> **Task details**
What's needed is an exact copy of all the data below, without pictures.

══ Data to examine ══

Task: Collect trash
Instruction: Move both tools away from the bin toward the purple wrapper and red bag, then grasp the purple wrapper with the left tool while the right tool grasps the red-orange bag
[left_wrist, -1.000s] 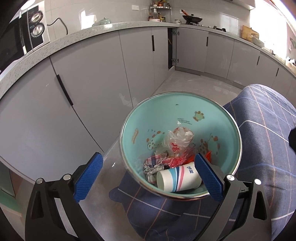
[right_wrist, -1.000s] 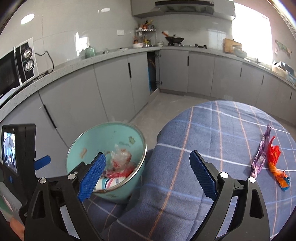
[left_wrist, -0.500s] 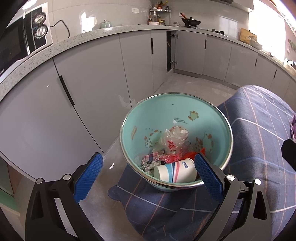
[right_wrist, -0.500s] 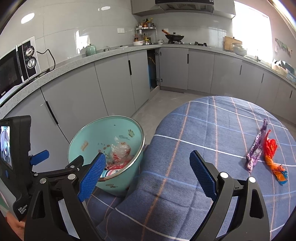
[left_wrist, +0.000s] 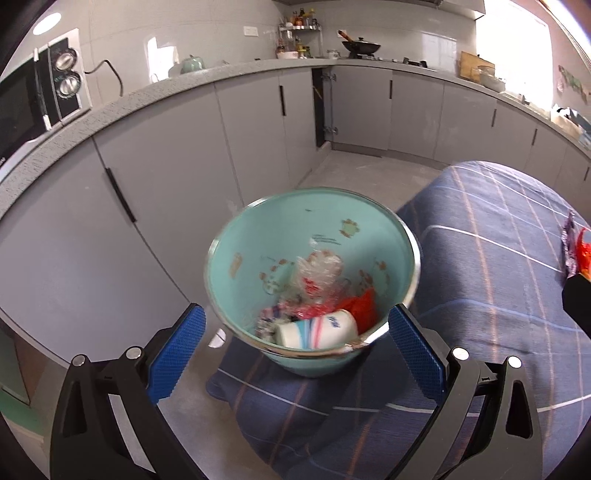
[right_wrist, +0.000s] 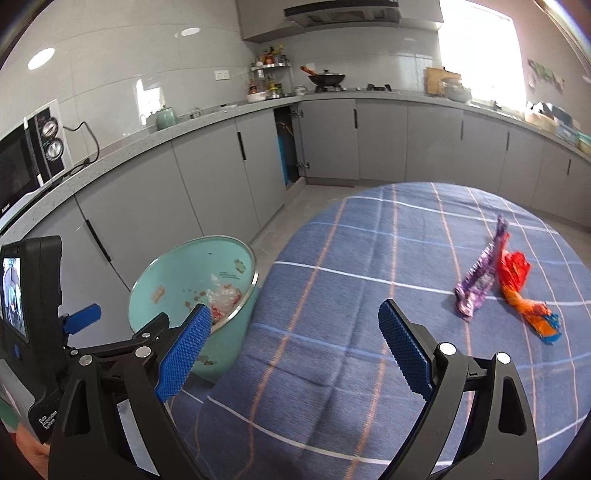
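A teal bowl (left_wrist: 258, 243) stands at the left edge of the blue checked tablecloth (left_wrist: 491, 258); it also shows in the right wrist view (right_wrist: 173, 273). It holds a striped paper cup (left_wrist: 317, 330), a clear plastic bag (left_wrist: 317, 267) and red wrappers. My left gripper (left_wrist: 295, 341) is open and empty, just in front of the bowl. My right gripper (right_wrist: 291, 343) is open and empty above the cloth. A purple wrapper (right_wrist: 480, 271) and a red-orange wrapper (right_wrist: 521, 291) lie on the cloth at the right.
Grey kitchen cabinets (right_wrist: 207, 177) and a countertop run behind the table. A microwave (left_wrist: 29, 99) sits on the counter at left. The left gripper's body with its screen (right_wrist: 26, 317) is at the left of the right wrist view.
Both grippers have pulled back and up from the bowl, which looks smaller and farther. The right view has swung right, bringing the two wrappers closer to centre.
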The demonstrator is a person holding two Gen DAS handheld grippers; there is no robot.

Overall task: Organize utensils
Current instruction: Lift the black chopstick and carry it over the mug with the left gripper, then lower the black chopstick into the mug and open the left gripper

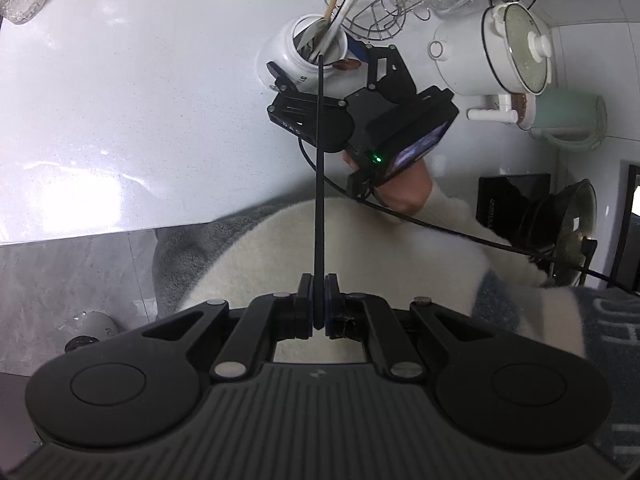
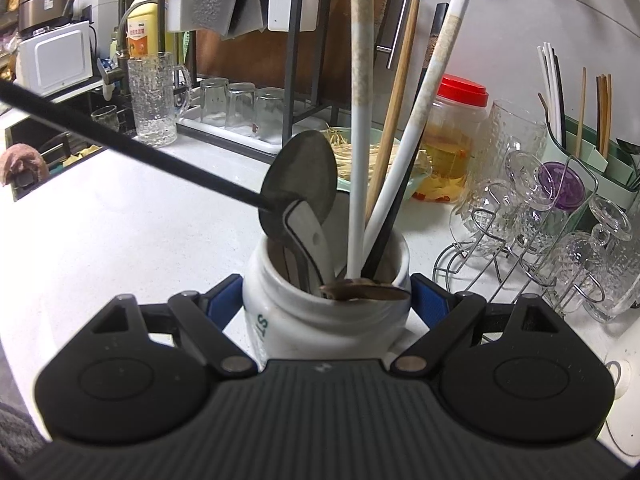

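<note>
While the left gripper [image 1: 319, 304] pinches a black chopstick [image 1: 320, 168] pointing ahead into the white jar [image 2: 324, 312], the right gripper [image 2: 325, 300] clasps that jar between its fingers.

The right gripper [image 2: 326, 300] has its jaws on either side of a white jar [image 2: 308, 312] standing on the white bench [image 2: 120, 240], blue pads against the jar's sides. The jar holds a metal spoon [image 2: 300, 176], two white chopsticks [image 2: 360, 120], a wooden chopstick [image 2: 394, 112] and a black one. A black chopstick [image 2: 132, 148] slants in from the left, its tip at the spoon. Upturned glasses on a wire rack [image 2: 520, 248] stand just right.
</note>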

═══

> **Result of this exercise**
Task: Collect trash
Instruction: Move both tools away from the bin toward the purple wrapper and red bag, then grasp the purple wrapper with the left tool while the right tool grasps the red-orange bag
[left_wrist, -1.000s] 
[right_wrist, -1.000s] 
[left_wrist, -0.500s] 
[right_wrist, -0.500s] 
[left_wrist, +0.000s] 
[right_wrist, +0.000s] 
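A teal bowl (left_wrist: 258, 243) stands at the left edge of the blue checked tablecloth (left_wrist: 491, 258); it also shows in the right wrist view (right_wrist: 173, 273). It holds a striped paper cup (left_wrist: 317, 330), a clear plastic bag (left_wrist: 317, 267) and red wrappers. My left gripper (left_wrist: 295, 341) is open and empty, just in front of the bowl. My right gripper (right_wrist: 291, 343) is open and empty above the cloth. A purple wrapper (right_wrist: 480, 271) and a red-orange wrapper (right_wrist: 521, 291) lie on the cloth at the right.
Grey kitchen cabinets (right_wrist: 207, 177) and a countertop run behind the table. A microwave (left_wrist: 29, 99) sits on the counter at left. The left gripper's body with its screen (right_wrist: 26, 317) is at the left of the right wrist view.
Both grippers have pulled back and up from the bowl, which looks smaller and farther. The right view has swung right, bringing the two wrappers closer to centre.
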The demonstrator is a person holding two Gen DAS handheld grippers; there is no robot.

Overall task: Organize utensils
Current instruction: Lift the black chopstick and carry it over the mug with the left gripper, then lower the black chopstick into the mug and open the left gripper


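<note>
While the left gripper [image 1: 319, 304] pinches a black chopstick [image 1: 320, 168] pointing ahead into the white jar [image 2: 324, 312], the right gripper [image 2: 325, 300] clasps that jar between its fingers.

The right gripper [image 2: 326, 300] has its jaws on either side of a white jar [image 2: 308, 312] standing on the white bench [image 2: 120, 240], blue pads against the jar's sides. The jar holds a metal spoon [image 2: 300, 176], two white chopsticks [image 2: 360, 120], a wooden chopstick [image 2: 394, 112] and a black one. A black chopstick [image 2: 132, 148] slants in from the left, its tip at the spoon. Upturned glasses on a wire rack [image 2: 520, 248] stand just right.
</note>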

The answer stands, and there is nothing more to add.